Law /
Advice on partners access to his child in Poland 🙏🏻 [6]
You're very welcome Becky. Btw if your partner is not already sending money because the ex won't accept it, I would ignore her and send money anyway. She can return it if she doesn't want it. If he doesn't have a bank account number for her, he can send it via Western Union if he has her address. Then if the case goes through the Polish courts, she can't claim that he failed to support the child. He will have the evidence that he attempted to and that she rejected the attempts. He would need to send the money every month consistently and let her keep returning it.
He should pick an amount that he would be able to pay regularly if that amount were fixed by the court. Polish courts don't have any system in determining the amount. They do it randomly, basically the judge just picks a figure out of the air. The only law they have as a benchmark is that the child is supposed to enjoy the same standard of living as they would if their parents were living together which is clearly impossible for most ordinary working people especially if they have a second family. In general however, it seems that the Polish court will set an amount of around 1500zl - 2,000zl per month to begin with. Your partner should also send birthday, Christmas, and other presents if he wants to, but keep receipts and evidence of postage. Sometimes if the ex gets very vindictive she won't allow the child to have the presents but it's important to send them anyway. And he should contact the child's school, if he hasn't already, on a fairly regular basis to find out how the little one is doing. Once again, it doesn't matter if they blank him, he needs to keep doing it and present evidence of it, because otherwise the ex will say he takes no interest in the child's education and may get a letter from the school saying that he never gets in touch.
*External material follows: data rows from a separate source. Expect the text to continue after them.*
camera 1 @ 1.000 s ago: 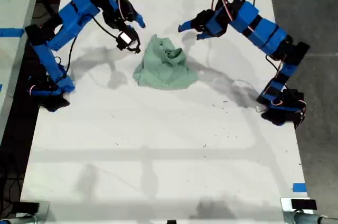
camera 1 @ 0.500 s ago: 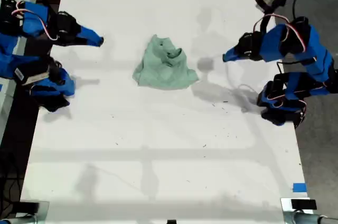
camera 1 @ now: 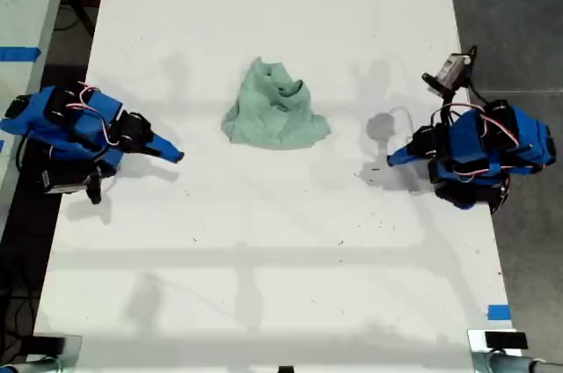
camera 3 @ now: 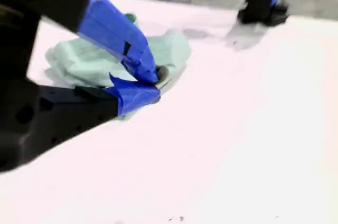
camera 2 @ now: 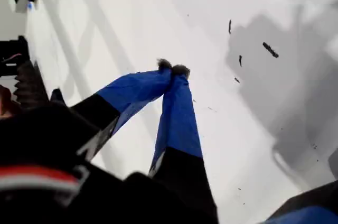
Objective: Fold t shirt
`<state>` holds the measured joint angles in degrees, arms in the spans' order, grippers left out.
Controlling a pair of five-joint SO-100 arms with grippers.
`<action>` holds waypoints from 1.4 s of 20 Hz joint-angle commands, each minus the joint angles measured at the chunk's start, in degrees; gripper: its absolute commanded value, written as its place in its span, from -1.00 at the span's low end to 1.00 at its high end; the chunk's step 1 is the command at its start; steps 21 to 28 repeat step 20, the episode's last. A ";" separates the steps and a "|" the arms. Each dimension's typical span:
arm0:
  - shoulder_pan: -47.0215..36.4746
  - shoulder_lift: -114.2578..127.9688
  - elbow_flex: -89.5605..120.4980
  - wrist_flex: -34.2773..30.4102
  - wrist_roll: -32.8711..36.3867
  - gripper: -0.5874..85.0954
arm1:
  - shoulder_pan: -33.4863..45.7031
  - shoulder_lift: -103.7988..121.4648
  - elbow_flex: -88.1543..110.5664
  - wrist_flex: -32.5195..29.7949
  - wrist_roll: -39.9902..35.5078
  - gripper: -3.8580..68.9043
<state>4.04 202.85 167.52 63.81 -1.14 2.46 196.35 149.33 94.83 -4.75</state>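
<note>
Shirt (camera 1: 274,115) (camera 3: 90,60): crumpled mint heap on white table (camera 1: 264,259), centre of exterior view, toward top. Untouched, well apart from both grippers. My first gripper (camera 1: 390,161) (camera 2: 173,68): exterior view's right, tips together, empty, over bare table. My second gripper (camera 1: 179,157) (camera 3: 156,84): exterior view's left, tips nearly meeting, empty, pointing toward shirt.

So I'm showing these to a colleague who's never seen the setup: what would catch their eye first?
Probably the t shirt, a crumpled mint-green heap alone on the white table, not folded flat. Then the two blue arms tucked low at opposite edges of the exterior view, my first gripper at its right and my second gripper at its left, both shut and empty.
</note>
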 commanded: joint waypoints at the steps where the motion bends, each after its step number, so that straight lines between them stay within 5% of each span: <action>1: 2.02 3.87 5.80 -4.04 0.26 -0.97 | -3.87 4.57 5.19 -1.58 -2.20 -0.90; 4: 2.46 3.78 11.78 -3.34 1.67 -0.88 | -6.59 4.75 10.28 -6.24 -4.22 -0.90; 7: -1.05 3.78 12.48 -1.49 12.04 -0.87 | -7.91 4.66 20.48 -8.88 -2.81 -0.87; 10: -1.58 3.78 12.22 -1.41 12.83 -0.87 | -8.88 4.57 27.07 -14.94 -0.44 -0.55; 11: -1.76 3.78 12.22 -1.41 12.83 -0.87 | -9.05 4.57 27.07 -14.94 -7.56 -0.53; 19: -2.02 3.78 12.22 -1.32 12.92 -0.87 | -16.96 4.57 27.07 -14.94 -26.54 -0.55; 28: -2.02 3.78 12.22 -1.32 12.92 -0.87 | -17.14 4.57 27.07 -14.94 -25.84 -0.56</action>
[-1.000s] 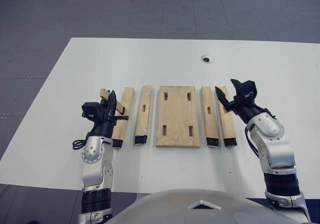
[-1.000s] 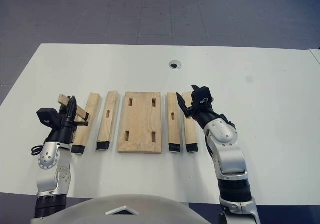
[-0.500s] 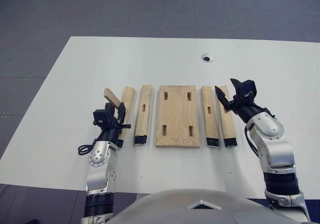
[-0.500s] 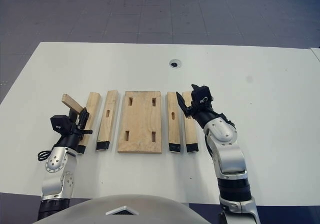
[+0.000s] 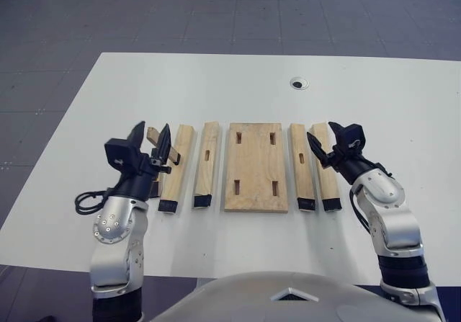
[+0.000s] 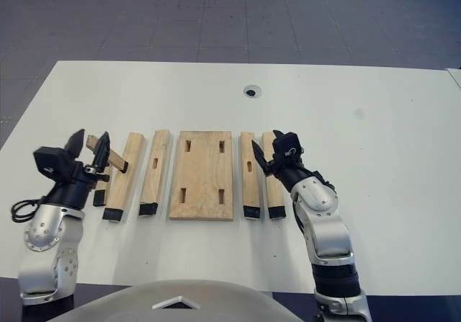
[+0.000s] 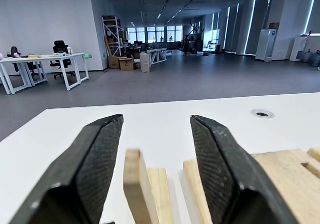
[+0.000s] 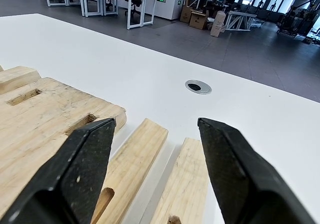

If he ever has a chance to Skype again, did you know that there is 'record' option where you can record the call? Use that, so that the ex can't claim things, as in the case of saying the child was distressed. Even though you're not allowed to talk to the child at the moment, the ex could decide to say that the dad is stressing the child out. Btw I would be prepared, if I were you Becky, to call their bluff on you being 'dangerous' by telling her lawyer that you will submit to a psychological evaluation by a Polish psychiatrist :) A character reference from a Catholic priest or nuns would be a help too :)) Maybe you could do a bit of volunteering for a local Catholic charity and make a few contacts in the world of religion while helping those in need.
I'm assuming that the UK divorce was unable to stipulate anything about visitation as the ex wouldn't cooperate?